Le Jour d'après selon Isabelle Belleza, Nimo Ismail et Caleigh Aviv
- Domitille
- 8 juin 2020
- 5 min de lecture
d'Isabelle Belleza
Sur les réseaux sociaux les gens partageaient récemment leur dernière photo de « vie normale » avant la période de confinement. Par curiosité, j’ai trouvé ma « dernière photo normale », une photo prise en haut de l’Arc de Triomphe après la fin de la sortie culturelle au Cirque Invisible. Sur la photo, la Tour Eiffel scintille, les voitures circulent autour de l’Arc de Triomphe, mais surtout on voit des groupes de personnes qui marchent sur les Champs-Élysées. Je me souviens qu’il était impensable que cette crise ait la capacité de changer définitivement le monde dans la mesure où il a changé aujourd’hui. Néanmoins, deux mois après cette visite nocturne à l’Arc de Triomphe, l’idée d’une époque insouciante de voyages à l’étranger et d’immersion culturelle est surréelle. Je ne sais pas quand d’autres étudiants auront la même occasion de découvrir, d’apprendre, et de comprendre une autre culture de la même manière que nous l’avons fait ce semestre.
Dans le monde après la crise de la pandémie, j’ai peur que notre monde devienne moins globalisé et moins interactif. D’un côté, la diminution du globalisme est économique dans le monde d’aujourd’hui où de nombreux pays commencent à pratiquer le protectionnisme économique, ce qui signifie une baisse des liens entre les différentes économies. On peut s'attendre à une baisse du mondialisme en raison du protectionnisme économique pendant une crise économique, mais la diminution du mondialisme aujourd’hui est inquiétant parce qu’elle est liée à plus que l’économie.
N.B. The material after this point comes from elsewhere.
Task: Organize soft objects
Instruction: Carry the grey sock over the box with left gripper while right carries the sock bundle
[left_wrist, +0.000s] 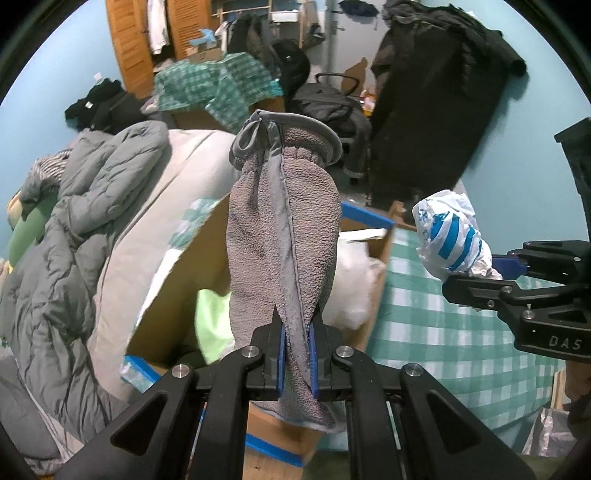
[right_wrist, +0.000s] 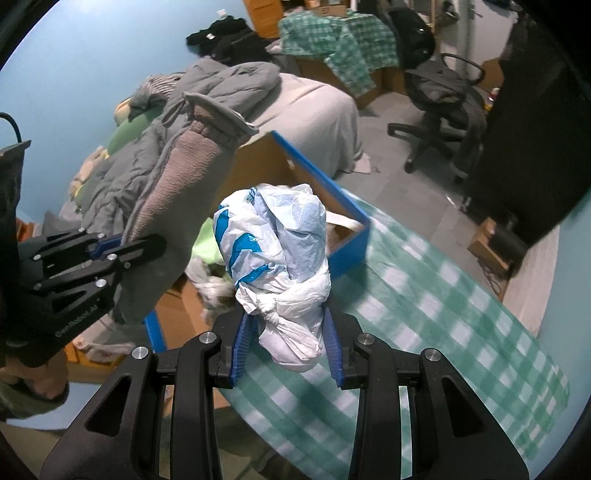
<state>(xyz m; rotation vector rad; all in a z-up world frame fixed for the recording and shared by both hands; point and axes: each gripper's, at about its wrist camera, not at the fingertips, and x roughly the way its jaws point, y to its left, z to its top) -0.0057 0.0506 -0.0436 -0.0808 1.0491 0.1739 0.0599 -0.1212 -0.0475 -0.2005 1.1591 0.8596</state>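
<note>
My left gripper (left_wrist: 295, 354) is shut on a grey fleece mitt (left_wrist: 280, 236), which stands up between the fingers above an open cardboard box (left_wrist: 373, 295) with blue-taped edges. My right gripper (right_wrist: 290, 343) is shut on a knotted white and blue plastic bag (right_wrist: 273, 236), held above the box's near corner. In the right wrist view the left gripper (right_wrist: 110, 251) and the mitt (right_wrist: 184, 170) show at the left. In the left wrist view the right gripper (left_wrist: 502, 267) and the bag (left_wrist: 448, 236) show at the right. The box (right_wrist: 347, 236) holds soft items, light green and white.
The box sits on a surface with a green checked cloth (right_wrist: 424, 314). A bed with a grey quilt (left_wrist: 74, 236) lies to the left. An office chair (right_wrist: 439, 107), a dark hanging garment (left_wrist: 436, 110) and a box draped in checked cloth (left_wrist: 218, 81) stand beyond.
</note>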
Le globalisme fait référence également aux relations et interactions interpersonnelles. J’ai peur que le monde perde les échanges culturels entre les gens de différents pays, comme des semestres à l’étranger ou des voyages qui nous exposent à différents pays et cultures. Cela pourrait être dû à une réticence à voyager pour des raisons sanitaires, ce qui est compréhensible. En revanche, ma peur est que nous perdions nos points de vue sur la valeur des échanges mondiaux et que nous développions de la méfiance envers les autres pays. Nous avons déjà vu la détérioration de la relation entre la Chine et les États-Unis, avec les conséquences du racisme envers les Asiatiques, même s’il existe une différence entre le gouvernement communiste et le peuple chinois. L’Union européenne se sépare des États-Unis, qui accusent l’Europe de la propagation du virus aux États-Unis, même si le gouvernement américain a échoué dans la lutte contre le virus en comparaison avec d’autre pays. Les sentiments de nos gouvernements à l’égard d’autres pays peuvent être suffisamment forts pour influencer nos propres perspectives.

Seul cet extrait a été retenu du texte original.